Efek Facebook, Cryptocurrency Berbasis Game Ini melonjak 65%

Teknatekno.com – Saham Facebook, cryptocurrency berbasis game Gala pada Kamis (25/11) melonjak lebih dari 650 persen sepanjang November, menentang penurunan di antara cryptocurrency terbesar seperti Bitcoin.

Harga Gala melonjak dari US$ 0,088 pada 1 November menjadi US$ 0,6693 pada 25 November pukul 21.00 WIB.

Mengacu pada statistik CoinMarketCap, harga Gala pada Kamis (25/11) pukul 21.00 WIB berada di level 0,6693 atau naik 65,3 persen dibandingkan 24 jam sebelumnya dan 166,97 persen dalam sepekan.

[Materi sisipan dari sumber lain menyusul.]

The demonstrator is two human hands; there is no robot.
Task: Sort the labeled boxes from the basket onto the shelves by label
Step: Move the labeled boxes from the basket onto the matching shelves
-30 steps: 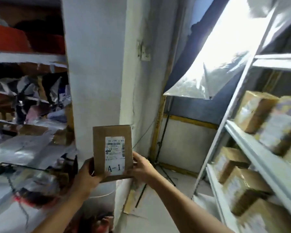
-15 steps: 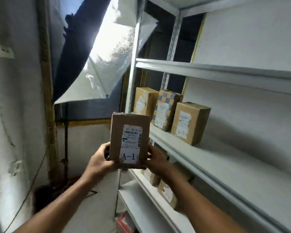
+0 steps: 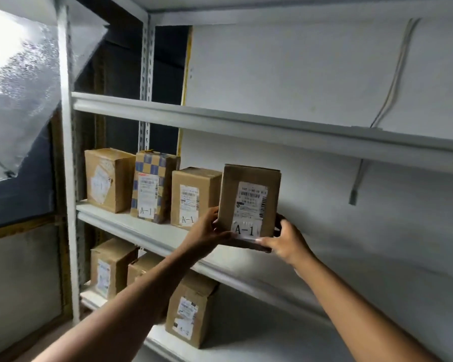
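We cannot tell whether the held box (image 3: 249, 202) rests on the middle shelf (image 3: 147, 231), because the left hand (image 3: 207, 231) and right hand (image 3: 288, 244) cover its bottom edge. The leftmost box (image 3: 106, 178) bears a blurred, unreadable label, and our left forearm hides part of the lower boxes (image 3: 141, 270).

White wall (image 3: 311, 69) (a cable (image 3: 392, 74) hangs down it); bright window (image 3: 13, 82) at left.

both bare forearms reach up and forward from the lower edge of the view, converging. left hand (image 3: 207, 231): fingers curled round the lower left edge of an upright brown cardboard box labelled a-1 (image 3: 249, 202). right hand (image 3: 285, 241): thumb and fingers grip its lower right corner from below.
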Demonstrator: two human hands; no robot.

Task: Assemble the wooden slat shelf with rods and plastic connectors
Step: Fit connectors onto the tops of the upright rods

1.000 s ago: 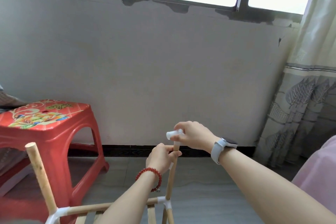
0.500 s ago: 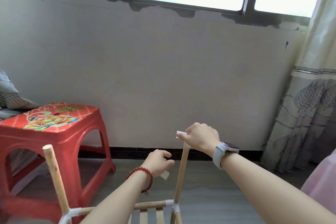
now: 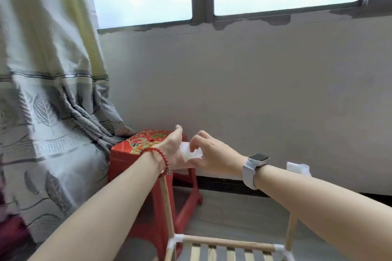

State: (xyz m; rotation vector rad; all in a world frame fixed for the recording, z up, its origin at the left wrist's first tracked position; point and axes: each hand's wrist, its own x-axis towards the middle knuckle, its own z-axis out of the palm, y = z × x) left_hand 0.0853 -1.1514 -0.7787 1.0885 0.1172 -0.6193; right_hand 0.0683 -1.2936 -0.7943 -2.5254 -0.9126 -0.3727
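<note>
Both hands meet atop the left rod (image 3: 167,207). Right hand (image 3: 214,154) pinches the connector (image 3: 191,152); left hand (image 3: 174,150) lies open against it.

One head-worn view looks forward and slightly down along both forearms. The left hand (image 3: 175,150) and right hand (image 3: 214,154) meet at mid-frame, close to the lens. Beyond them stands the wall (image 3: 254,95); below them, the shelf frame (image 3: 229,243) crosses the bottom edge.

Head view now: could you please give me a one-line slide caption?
Both hands, left and right, hold a white plastic connector atop the left upright rod.
</note>
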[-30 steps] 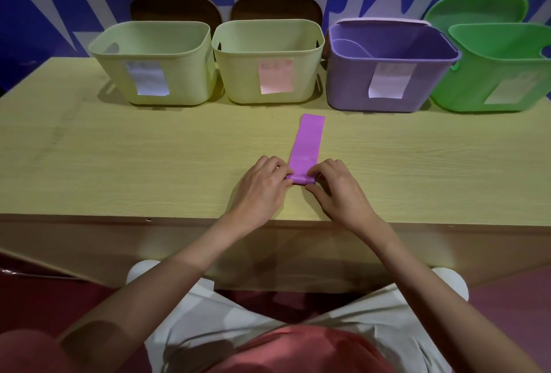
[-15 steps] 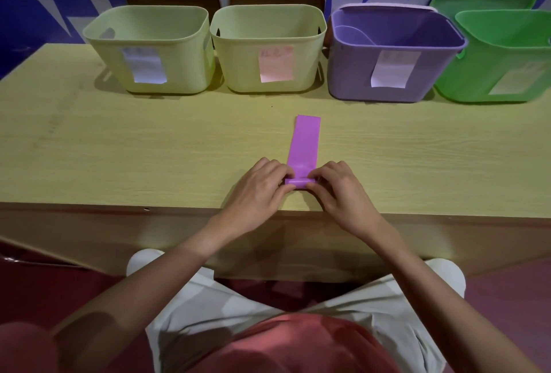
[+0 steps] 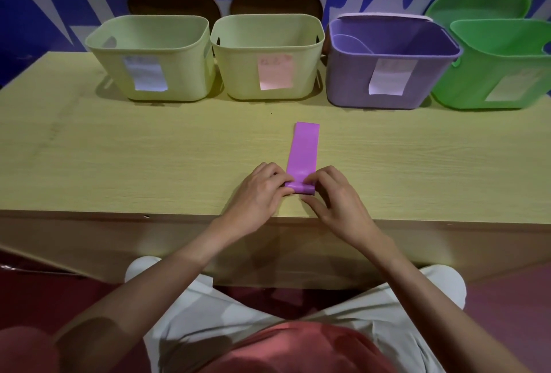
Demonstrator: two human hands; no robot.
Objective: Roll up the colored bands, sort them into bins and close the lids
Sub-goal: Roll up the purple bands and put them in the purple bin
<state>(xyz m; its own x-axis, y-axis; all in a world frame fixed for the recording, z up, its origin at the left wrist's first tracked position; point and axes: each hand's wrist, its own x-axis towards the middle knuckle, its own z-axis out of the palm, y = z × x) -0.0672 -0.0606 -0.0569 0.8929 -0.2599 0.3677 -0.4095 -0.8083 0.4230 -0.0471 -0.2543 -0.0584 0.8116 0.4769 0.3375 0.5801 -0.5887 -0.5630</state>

Harga Gala Mencapai Rekor Tertinggi

Pada Kamis (25/11), harga Gala juga mencapai rekor tertinggi baru sepanjang masa di US$ 0,7554.

Kenaikan harga membuat Gala menjadi aset kripto terbesar ke-43 di dunia, dengan nilai pasar US$ 4,68 miliar. Padahal, Kamis (25/11) siang, posisinya masih bertahan di peringkat 50 dengan US$ 3,82 miliar.

Meluncurkan Coin Telegraph, keuntungan Gala sebagian besar datang mengikuti kenaikan harga di sebagian besar aset crypto berbasis game dan metaverse. Misalnya Decentraland yang naik lebih dari 30 persen. Kemudian, The Sandbox yang melesat lebih dari dua kali lipat bulan ini.

Harga Gala Mencapai Rekor Tertinggi

Tren kebalikan dari cryptocurrency dan metaverse berbasis game mengumpulkan kecepatan yang cukup besar untuk Facebook yang memilih untuk mengganti nama perusahaan induknya menjadi Meta.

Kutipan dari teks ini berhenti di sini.